Москва – Берлин: история по памяти | страница 83
Один из них уже довольно давно рассказывал мне, что как-то во время войны, году в 1940-м, неподалеку от Штеттинского вокзала в Берлине, он увидел толпу евреев, которых конвоировали полицейские, и среди них заметил нашего старого друга Т. Он производил самое жалкое впечатление. И вот что сказал мне мой одноклассник: «Я подумал: Т. будет неприятно, если он узнает, что я вижу его в таком положении. Поэтому я быстро отвернулся». Отворачивались миллионы.
Какими бы ни были мои школьные годы, я никогда столько не читал, как тогда. Раздобыть запрещенную литературу было несложно. На книжных полках у моих родственников стояли романы и повести Томаса и Генриха Маннов, Арнольда и Стефана Цвейгов, Шнитцлера, Верфеля и Фейхтвангера. У моего зятя, помимо Тухольского и Киша, я обнаружил подборку номеров «Вельтбюне»[42] за десять лет.
Немало книг мне досталось и от знакомых, которые уехали из страны. На сборы зачастую оставалось крайне мало времени, а объем багажа был сильно ограничен, поэтому, как правило, люди брали с собой словари, а вовсе не романы или стихи. Как-то, когда я рассыпался в благодарностях перед одним своим знакомым, у которого была прекрасная библиотека (мне казалось, что эти книги для меня — подарок невиданной щедрости), он многозначительно мне сказал: «Я не дарю вам эти книги. Они даны вам в долг — как и эти годы. Потому что и вы тоже будете изгнаны отсюда, и тогда книги вам придется передать другим».
Он не ошибся: когда в конце октября 1938 года меня депортировали, я взял с собой одну-единственную книгу, роман Бальзака, которую в тот момент читал. Спустя несколько дней по всему рейху прокатились организованные властями погромы, которые затем, придав им видимость чего-то безобидного, назвали Хрустальной ночью. С этого момента начался новый, неслыханный по своей жестокости период преследования евреев.
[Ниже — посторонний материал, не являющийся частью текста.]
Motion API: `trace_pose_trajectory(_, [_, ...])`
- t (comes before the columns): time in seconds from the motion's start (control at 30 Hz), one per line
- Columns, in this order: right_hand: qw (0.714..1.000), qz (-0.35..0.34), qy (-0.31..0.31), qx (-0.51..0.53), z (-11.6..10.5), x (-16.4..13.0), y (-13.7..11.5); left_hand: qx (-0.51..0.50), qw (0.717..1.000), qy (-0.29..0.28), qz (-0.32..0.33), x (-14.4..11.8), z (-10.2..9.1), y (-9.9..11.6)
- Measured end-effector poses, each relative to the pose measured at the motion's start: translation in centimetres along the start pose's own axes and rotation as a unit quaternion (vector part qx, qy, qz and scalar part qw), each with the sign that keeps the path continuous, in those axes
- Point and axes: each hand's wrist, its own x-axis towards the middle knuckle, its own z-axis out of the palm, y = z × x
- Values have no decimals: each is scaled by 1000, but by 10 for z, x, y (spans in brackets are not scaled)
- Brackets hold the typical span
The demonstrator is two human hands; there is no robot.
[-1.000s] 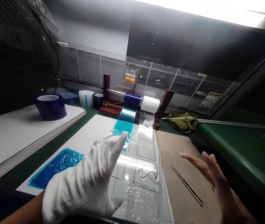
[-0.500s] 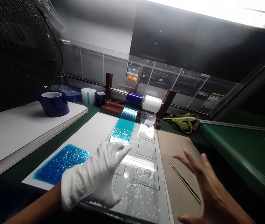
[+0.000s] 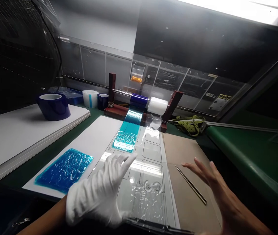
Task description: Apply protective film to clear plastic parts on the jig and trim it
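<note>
My left hand (image 3: 102, 189), in a white glove, is held with fingers and thumb apart over the near left part of a clear sheet (image 3: 126, 202) with black outlines. Nothing shows in its grasp. My right hand (image 3: 219, 192), bare, is spread open above the brown board (image 3: 185, 209), beside slim metal tweezers (image 3: 191, 185) lying there. Glossy blue film (image 3: 126, 130) runs from a blue roll (image 3: 139, 100) down onto the sheet. Next to it, clear film (image 3: 154, 121) hangs from a white roll (image 3: 157, 105). A blue film piece (image 3: 64, 171) lies left of my gloved hand.
A dark wooden stand (image 3: 111, 88) carries both rolls on a metal rod. A large blue tape roll (image 3: 53, 109) sits on stacked white boards (image 3: 11, 140). Smaller rolls (image 3: 90, 99) stand behind. A green dotted pouch (image 3: 190, 124) lies at the back right.
The view has shifted slightly, with the bench sliding a little left and up. Both hands stay spread; the right thumb has dropped toward the bottom edge.
</note>
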Motion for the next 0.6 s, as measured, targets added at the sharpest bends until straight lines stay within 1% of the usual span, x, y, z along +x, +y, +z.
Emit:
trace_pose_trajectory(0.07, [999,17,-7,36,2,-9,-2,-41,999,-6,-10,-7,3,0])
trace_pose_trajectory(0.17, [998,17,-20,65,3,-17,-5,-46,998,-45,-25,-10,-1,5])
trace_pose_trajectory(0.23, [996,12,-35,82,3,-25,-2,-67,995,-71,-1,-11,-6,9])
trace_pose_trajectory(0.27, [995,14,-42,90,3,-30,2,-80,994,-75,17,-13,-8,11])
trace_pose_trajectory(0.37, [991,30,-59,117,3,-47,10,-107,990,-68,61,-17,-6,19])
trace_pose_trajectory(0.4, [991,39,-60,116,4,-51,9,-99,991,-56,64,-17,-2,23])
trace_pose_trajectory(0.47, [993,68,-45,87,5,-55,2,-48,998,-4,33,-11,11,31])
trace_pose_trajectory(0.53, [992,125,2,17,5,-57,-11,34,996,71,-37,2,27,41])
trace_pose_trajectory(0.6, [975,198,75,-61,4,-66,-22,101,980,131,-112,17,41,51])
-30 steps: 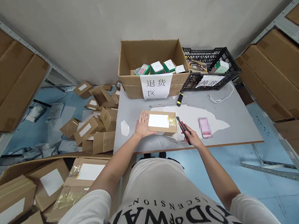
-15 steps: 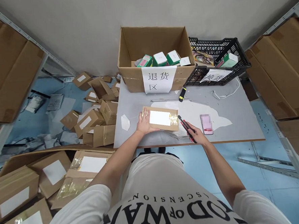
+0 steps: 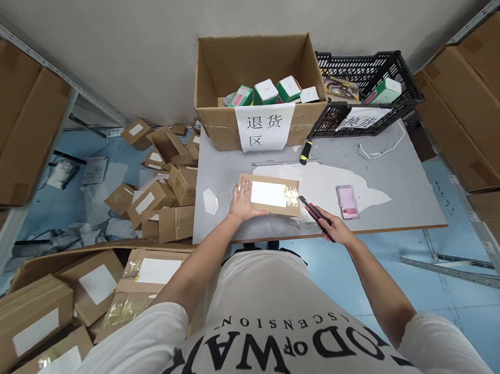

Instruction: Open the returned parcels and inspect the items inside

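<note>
A small taped cardboard box (image 3: 292, 207) with a white label lies on the grey table in front of me. My left hand (image 3: 243, 203) grips its left end, fingers over the top and thumb along the near side. In my right hand (image 3: 334, 227) is a red and black utility knife (image 3: 317, 214), its tip pointing at the taped right end of the box. I cannot tell whether the tip touches the cardboard.
At the back stand a large open carton (image 3: 216, 121) with green-and-white boxes and a black crate (image 3: 409, 95). A yellow-black cutter (image 3: 305, 152) and a phone (image 3: 347, 202) lie on the table (image 3: 415, 199). Several cardboard boxes (image 3: 171, 214) crowd the left side.
The view has shifted slightly. My left hand keeps its hold on the box, and the knife in my right hand stays by the box's right end with little movement.
</note>
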Action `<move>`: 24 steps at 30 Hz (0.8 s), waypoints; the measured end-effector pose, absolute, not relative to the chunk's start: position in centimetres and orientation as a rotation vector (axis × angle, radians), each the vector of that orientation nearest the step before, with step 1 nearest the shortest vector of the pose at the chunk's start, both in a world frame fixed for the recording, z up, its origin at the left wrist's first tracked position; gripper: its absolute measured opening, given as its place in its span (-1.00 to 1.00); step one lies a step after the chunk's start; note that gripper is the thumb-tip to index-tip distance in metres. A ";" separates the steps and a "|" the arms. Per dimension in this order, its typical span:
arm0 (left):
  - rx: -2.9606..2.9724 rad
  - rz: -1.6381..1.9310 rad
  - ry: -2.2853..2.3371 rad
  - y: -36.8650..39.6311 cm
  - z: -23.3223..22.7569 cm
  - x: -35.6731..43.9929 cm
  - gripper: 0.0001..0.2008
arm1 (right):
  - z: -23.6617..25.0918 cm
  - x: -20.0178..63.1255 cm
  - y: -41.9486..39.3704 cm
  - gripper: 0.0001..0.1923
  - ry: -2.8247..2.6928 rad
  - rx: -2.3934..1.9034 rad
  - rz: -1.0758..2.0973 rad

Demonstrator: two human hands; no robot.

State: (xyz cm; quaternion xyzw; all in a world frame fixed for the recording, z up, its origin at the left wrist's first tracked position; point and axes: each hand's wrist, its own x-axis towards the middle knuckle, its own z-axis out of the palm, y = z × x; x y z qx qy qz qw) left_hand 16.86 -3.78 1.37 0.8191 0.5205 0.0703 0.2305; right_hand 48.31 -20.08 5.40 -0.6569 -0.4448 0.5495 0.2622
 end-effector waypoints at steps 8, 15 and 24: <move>2.327 0.159 1.455 -3.6 1.2 16.9 0.32 | 2.9 46.3 -24.1 -0.31 -1.134 -1.779 1.510; 2.361 0.170 1.419 -3.6 1.3 16.8 0.35 | 2.5 45.6 -25.1 -0.23 -0.968 -1.725 1.547; 2.375 0.109 1.489 -4.3 2.2 16.6 0.28 | 0.8 48.5 -27.8 -0.28 -0.817 -1.855 1.266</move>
О том, что писали эмигранты, пока я жил в Берлине, мы не знали практически ничего. Могу припомнить всего два исключения. В начале 1936 года мы все собрались на квартире одного нашего друга-еврея в Груневальде. Кто-то из нас стал вслух читать прощальное письмо Тухольского, адресованное Арнольду Цвейгу и написанное за несколько дней до самоубийства. Письмо было изуродовано цензурой, снабжено издевательским предисловием и опубликовано в «Дас шварце кор»[43]. Мы были потрясены.
Еще один похожий вечер мне не забыть никогда. На этот раз читали машинописную копию, которую удалось достать нелегальным путем. Это опять было прощальное письмо, хотя и совсем другого рода — в этом письме, адресованном декану философского факультета Боннского университета, Томас Манн рассказал миру о своем отношении к Третьему рейху. Мы были счастливы. Позднее, в годы войны, в многочисленных ночных разговорах с друзьями и родственниками, которые всегда касались Германии, я то и дело цитировал это письмо: «Они (то есть национал-социалисты) проявили неслыханную дерзость, спутав себя с Германией! Но, возможно, не далек тот час, когда немецкий народ будет готов все отдать за то, чтобы его не путали с ними».